CORPUS HERMETICUM III (IV)
EL SERMÓN SAGRADO DE HERMES
Texto: P. 31–33; Pat. 8b–9.
1.
La Gloria de todas las cosas es Dios, la Divinidad y la Naturaleza divina. Dios es la fuente de todo cuanto existe; Él es a la vez Mente y Naturaleza, y también Materia, la Sabiduría que revela todas las cosas. La fuente [es también] la Divinidad, y asimismo la Naturaleza, la Energía, la Necesidad, el Fin y la Renovación.¹
Había en el Abismo una Oscuridad sin límites, y también Agua y un Sutil Aliento inteligente; estas cosas se encontraban en el Caos por el Poder de Dios.
Entonces surgió la Luz sagrada; y, bajo el Espacio seco,² se separaron de la Sustancia húmeda los Elementos. Y todos los dioses fueron separando y ordenando las cosas de la Naturaleza fecunda.
2.
Cuando todas las cosas eran todavía indefinidas y no habían sido formadas, las cosas ligeras fueron destinadas a las alturas, mientras que las pesadas establecieron sus fundamentos debajo de la parte húmeda del Espacio seco.¹ Las cosas universales quedaron delimitadas por el Fuego y suspendidas en el Aliento para mantenerlas en su lugar.
Y² el Cielo apareció dividido en siete círculos; sus dioses se hicieron visibles bajo la forma de estrellas, junto con todos sus signos. Y la Naturaleza quedó articulada en sus distintas partes, unidas entre sí y con los dioses que estaban en ella. Y la periferia [del Cielo] giraba en un movimiento circular, impulsada por el Aliento de Dios.
3.
Y cada dios, mediante su propio poder, produjo aquello que le había sido asignado. Así aparecieron los animales de cuatro patas, los reptiles, los seres que viven en el agua, los seres alados y todo cuanto produce semillas; también la hierba y los brotes de toda clase de flores, todos ellos llevando dentro de sí la semilla de su propia renovación.³
Y ellos escogieron⁴ los nacimientos⁵ de los seres humanos para que conocieran las obras de Dios y fueran testigos de la actividad de la Naturaleza; y [escogieron] a la multitud de los seres humanos para que ejercieran dominio sobre todo lo que está bajo el Cielo y conocieran sus beneficios, de modo que crecieran en número y se multiplicaran cada vez más.

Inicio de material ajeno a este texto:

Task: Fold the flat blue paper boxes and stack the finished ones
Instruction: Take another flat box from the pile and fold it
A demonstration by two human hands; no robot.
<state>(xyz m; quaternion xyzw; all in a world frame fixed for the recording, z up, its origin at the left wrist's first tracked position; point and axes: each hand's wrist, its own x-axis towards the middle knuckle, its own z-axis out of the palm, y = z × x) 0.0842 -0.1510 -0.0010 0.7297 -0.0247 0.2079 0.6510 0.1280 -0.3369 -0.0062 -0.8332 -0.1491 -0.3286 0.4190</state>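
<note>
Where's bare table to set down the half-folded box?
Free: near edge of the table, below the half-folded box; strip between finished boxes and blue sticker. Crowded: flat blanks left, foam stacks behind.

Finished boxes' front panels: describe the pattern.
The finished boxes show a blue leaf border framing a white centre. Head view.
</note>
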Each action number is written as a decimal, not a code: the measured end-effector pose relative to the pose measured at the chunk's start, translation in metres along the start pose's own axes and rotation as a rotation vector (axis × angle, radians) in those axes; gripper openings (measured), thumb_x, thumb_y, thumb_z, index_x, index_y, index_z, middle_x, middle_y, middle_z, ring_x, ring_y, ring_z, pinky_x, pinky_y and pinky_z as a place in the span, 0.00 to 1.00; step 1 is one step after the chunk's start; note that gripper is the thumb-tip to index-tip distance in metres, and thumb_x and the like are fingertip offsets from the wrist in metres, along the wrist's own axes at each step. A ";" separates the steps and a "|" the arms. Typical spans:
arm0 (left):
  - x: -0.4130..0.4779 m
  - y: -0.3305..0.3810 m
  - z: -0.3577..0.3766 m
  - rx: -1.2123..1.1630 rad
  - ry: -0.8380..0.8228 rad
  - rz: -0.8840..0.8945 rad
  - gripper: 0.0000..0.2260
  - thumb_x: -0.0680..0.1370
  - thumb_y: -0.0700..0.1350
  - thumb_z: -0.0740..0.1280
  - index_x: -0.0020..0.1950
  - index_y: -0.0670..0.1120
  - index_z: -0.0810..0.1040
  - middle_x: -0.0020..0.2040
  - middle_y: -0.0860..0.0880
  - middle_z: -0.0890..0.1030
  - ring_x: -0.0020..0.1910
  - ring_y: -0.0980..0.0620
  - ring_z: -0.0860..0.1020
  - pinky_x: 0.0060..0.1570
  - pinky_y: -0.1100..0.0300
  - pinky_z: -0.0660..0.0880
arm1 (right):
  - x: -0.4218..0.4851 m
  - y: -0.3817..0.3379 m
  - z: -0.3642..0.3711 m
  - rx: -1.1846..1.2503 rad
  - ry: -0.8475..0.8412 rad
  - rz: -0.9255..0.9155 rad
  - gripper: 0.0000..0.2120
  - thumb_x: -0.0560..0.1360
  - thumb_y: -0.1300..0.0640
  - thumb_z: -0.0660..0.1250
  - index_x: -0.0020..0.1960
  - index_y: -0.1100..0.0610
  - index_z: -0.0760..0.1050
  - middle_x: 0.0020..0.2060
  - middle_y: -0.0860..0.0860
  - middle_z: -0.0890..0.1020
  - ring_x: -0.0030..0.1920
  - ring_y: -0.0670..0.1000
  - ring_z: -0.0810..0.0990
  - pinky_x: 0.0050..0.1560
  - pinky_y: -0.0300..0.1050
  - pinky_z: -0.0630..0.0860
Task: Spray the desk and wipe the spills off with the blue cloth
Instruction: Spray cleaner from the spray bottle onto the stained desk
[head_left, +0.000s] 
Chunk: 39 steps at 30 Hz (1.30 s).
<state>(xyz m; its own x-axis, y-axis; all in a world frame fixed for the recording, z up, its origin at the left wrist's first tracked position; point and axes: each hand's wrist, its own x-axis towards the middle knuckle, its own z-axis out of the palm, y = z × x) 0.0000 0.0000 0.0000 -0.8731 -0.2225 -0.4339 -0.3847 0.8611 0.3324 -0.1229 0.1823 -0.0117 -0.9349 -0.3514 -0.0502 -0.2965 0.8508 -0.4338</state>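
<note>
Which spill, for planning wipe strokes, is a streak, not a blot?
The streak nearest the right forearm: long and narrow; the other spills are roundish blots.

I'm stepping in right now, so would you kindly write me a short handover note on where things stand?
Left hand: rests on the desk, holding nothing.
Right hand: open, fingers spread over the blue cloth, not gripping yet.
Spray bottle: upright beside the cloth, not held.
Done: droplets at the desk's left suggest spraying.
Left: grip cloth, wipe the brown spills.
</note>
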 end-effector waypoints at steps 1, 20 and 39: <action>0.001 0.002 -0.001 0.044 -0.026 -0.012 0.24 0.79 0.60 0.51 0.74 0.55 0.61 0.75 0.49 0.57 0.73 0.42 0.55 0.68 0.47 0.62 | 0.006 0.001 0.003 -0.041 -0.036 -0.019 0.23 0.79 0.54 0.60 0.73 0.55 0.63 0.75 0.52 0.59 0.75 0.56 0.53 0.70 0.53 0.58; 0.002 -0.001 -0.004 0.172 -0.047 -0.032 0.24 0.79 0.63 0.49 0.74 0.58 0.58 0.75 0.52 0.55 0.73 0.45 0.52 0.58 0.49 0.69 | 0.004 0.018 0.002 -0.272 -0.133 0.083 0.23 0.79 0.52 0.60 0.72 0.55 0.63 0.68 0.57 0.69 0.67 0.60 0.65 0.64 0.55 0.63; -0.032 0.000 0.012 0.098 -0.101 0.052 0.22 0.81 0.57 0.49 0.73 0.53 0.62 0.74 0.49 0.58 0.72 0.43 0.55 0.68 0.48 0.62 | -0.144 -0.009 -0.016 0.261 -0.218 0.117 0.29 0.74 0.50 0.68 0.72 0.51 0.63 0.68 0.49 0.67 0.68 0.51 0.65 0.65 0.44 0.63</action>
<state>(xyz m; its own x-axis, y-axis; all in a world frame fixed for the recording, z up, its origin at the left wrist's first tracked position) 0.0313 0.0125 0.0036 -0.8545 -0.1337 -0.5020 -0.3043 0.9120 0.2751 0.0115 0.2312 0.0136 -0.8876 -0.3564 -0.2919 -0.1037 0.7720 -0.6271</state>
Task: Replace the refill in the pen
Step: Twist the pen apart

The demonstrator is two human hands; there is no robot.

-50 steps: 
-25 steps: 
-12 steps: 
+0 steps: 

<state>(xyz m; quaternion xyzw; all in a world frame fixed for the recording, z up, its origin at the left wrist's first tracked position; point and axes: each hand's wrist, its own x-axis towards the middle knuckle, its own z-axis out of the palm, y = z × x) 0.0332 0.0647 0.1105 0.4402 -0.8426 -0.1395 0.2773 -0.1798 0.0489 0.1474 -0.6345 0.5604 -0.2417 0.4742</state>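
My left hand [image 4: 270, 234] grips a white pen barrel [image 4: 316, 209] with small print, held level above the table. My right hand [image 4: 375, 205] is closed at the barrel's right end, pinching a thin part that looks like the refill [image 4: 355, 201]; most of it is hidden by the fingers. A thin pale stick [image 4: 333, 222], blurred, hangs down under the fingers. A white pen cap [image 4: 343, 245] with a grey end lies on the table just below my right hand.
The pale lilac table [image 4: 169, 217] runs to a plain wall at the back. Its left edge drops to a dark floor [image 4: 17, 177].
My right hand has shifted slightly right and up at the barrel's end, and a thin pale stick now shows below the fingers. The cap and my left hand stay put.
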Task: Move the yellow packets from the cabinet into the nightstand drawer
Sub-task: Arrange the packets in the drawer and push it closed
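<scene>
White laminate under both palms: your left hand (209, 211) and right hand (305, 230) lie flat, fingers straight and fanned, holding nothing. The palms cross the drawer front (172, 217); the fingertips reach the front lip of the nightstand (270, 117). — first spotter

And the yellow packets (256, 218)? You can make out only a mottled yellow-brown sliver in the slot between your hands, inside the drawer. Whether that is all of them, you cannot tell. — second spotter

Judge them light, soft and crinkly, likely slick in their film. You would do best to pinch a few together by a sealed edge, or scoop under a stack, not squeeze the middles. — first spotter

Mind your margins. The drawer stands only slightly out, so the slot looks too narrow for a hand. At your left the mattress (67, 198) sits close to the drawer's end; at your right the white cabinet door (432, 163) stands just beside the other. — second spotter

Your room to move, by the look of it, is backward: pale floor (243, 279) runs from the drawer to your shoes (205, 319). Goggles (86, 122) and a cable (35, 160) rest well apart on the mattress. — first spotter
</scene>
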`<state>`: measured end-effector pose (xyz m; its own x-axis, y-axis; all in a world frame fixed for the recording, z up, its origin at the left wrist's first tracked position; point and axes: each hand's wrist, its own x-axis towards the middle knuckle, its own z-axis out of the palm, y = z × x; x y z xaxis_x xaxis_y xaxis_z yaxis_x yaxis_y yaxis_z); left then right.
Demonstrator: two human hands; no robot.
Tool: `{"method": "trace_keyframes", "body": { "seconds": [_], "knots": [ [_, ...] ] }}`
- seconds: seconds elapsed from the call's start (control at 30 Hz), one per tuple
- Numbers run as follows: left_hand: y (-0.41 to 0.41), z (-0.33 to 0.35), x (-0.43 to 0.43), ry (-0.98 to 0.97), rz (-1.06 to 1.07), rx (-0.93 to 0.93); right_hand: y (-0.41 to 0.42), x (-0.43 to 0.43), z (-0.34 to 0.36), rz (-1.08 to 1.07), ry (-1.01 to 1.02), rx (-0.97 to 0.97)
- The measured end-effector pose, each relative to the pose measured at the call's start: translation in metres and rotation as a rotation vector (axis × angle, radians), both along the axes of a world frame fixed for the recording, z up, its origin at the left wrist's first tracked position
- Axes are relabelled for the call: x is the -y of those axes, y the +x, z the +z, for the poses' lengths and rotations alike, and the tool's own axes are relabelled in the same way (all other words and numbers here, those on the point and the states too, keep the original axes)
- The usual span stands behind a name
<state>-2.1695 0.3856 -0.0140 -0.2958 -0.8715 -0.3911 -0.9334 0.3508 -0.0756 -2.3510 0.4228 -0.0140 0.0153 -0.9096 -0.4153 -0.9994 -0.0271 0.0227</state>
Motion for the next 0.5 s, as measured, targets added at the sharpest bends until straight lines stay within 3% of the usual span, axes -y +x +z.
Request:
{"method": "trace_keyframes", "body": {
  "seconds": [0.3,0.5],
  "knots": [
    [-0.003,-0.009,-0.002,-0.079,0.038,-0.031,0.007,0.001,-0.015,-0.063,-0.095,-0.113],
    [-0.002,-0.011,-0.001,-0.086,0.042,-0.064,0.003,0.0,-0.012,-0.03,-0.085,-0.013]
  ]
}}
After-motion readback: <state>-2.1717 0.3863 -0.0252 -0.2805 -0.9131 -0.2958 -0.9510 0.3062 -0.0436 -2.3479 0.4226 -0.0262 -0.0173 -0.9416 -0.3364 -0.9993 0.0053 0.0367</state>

Y cada alma, revestida de carne mediante el movimiento circular de los Dioses cíclicos, [fue destinada] a contemplar las maravillas del Cielo, la revolución de los Dioses celestes y las obras de Dios y la actividad de la Naturaleza; a reconocer, mediante estas cosas, las manifestaciones de sus beneficios; a conocer el poder de Dios; a comprender los destinos que siguen a las acciones buenas y malas; y a aprender el dominio de todas las artes útiles y nobles.
4.
Así comienza su vida y su adquisición de sabiduría, conforme al destino establecido por el movimiento circular de los Dioses cíclicos; y también su muerte, ordenada con este mismo propósito.
Y sus obras dejarán sobre la tierra grandes monumentos de su actividad, dejando tras de sí una huella, aunque tenue, cuando los ciclos vuelvan a renovarse.
Porque todo nacimiento de un ser de carne dotado de alma, todo fruto nacido de una semilla y toda obra realizada por las manos humanas, aunque se desintegre, necesariamente volverá a renovarse, tanto mediante la renovación de los Dioses como mediante el giro de la rueda rítmica de la Naturaleza.
Pues, así como la Divinidad es la eterna renovación de la mezcla cósmica, la propia Naturaleza está también establecida juntamente con esa Divinidad.